* [BRIEF]: Exactly the lines from the one containing "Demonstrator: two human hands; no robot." through the one containing "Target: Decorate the" in the listing below are to be copied, with the pictures left out.

* [RECORD SET]:
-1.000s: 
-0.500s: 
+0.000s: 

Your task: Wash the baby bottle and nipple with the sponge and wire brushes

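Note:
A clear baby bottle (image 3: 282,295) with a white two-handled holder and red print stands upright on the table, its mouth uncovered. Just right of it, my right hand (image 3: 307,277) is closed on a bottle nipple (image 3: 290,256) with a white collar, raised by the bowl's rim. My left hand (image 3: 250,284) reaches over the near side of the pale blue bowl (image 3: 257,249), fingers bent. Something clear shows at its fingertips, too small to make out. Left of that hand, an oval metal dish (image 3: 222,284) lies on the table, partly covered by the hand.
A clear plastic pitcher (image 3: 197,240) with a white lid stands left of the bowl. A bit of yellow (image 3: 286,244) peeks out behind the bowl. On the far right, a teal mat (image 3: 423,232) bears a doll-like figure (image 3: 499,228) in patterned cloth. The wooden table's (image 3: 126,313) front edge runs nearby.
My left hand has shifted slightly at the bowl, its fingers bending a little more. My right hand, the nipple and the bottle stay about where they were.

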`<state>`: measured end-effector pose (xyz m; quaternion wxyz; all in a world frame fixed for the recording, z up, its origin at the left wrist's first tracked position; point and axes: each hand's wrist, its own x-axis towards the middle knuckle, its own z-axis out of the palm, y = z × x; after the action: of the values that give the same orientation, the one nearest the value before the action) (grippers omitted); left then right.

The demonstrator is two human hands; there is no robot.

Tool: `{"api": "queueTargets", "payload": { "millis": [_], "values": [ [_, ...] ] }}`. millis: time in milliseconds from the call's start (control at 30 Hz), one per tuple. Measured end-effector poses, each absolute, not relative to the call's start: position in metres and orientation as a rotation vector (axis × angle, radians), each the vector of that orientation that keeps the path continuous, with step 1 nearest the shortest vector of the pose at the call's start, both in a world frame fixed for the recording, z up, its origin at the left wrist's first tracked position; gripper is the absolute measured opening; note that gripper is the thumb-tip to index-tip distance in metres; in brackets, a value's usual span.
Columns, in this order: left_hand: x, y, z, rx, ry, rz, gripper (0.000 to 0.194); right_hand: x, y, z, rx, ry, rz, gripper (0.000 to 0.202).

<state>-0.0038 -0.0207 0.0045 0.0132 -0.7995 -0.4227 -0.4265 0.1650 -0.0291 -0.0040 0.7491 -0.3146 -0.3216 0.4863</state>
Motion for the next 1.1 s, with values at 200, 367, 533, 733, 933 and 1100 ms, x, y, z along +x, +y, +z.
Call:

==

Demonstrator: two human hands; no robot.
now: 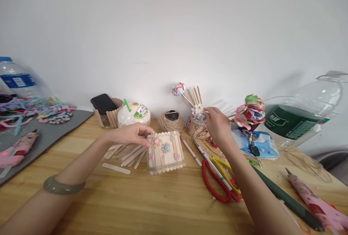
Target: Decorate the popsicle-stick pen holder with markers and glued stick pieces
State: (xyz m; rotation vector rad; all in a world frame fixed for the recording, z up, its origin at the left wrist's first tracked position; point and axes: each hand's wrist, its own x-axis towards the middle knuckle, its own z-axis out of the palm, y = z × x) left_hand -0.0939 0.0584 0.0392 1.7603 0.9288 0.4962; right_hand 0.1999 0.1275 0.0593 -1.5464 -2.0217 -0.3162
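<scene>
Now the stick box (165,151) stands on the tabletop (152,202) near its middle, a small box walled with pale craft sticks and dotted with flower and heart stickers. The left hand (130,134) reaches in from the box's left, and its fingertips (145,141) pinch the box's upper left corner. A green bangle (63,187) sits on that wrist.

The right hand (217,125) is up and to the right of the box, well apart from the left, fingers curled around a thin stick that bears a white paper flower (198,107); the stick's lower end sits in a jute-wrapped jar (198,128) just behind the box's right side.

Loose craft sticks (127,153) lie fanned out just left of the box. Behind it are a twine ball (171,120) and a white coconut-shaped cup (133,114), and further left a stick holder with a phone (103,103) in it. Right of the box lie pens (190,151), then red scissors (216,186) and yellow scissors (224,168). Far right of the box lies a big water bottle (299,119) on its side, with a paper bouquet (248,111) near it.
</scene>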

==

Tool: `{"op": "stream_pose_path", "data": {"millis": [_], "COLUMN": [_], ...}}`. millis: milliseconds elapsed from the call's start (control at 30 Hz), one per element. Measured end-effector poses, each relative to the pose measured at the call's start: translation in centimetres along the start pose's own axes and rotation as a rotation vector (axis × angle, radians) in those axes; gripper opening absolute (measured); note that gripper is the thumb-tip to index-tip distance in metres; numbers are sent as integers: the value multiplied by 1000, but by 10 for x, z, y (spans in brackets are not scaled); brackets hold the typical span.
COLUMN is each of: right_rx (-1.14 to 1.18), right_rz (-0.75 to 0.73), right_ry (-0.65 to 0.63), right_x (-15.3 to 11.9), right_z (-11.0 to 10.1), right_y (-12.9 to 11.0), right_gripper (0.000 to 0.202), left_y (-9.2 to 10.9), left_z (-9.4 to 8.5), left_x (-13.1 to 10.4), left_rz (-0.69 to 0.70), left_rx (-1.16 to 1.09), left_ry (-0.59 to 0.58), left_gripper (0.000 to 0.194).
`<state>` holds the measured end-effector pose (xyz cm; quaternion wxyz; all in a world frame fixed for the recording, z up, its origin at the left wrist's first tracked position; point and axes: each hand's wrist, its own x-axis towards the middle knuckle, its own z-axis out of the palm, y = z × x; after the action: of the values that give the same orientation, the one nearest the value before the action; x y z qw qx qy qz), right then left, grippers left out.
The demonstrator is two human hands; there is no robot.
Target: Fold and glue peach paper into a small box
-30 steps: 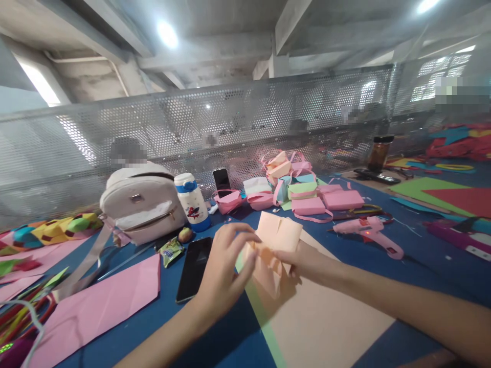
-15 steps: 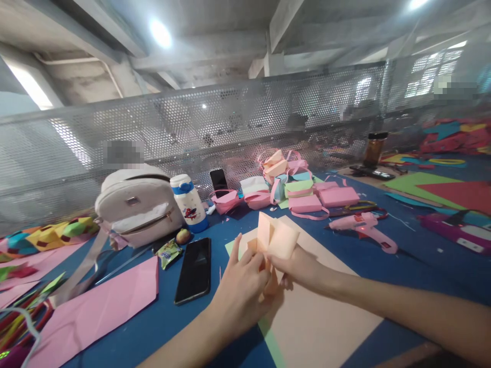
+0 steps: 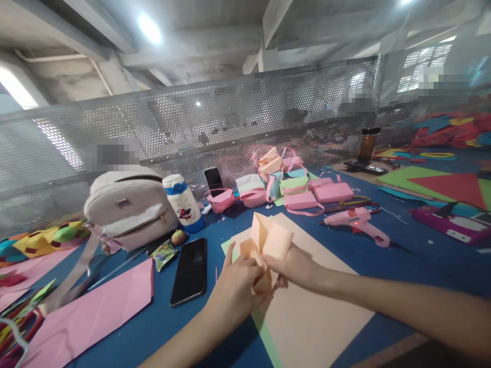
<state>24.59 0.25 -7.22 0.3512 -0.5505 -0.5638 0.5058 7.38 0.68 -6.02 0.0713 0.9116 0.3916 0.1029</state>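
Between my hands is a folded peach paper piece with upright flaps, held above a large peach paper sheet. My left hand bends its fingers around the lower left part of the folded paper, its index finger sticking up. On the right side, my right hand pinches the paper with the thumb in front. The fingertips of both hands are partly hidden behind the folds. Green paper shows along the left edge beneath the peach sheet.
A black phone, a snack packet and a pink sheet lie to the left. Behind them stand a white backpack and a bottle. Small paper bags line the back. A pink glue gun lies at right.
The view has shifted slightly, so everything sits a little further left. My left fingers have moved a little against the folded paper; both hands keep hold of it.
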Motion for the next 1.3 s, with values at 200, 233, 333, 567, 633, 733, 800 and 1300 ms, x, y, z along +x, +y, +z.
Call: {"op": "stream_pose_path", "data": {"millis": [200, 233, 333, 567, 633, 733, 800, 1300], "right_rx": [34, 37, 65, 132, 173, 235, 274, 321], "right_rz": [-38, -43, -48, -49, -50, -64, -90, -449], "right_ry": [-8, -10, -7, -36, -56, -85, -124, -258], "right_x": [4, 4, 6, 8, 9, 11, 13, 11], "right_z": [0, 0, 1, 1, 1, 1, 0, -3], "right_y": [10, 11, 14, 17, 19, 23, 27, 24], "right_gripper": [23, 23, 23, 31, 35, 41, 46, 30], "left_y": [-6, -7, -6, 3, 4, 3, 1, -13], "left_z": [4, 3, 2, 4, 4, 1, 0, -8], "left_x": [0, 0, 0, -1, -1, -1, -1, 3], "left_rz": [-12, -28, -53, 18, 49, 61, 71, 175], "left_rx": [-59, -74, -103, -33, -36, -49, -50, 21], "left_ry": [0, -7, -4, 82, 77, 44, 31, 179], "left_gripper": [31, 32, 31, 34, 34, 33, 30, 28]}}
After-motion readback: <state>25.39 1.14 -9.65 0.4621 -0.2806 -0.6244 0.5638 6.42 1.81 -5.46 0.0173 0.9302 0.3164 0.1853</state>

* [EXERCISE RESPONSE]:
Demonstrator: two human hands; no robot.
now: 
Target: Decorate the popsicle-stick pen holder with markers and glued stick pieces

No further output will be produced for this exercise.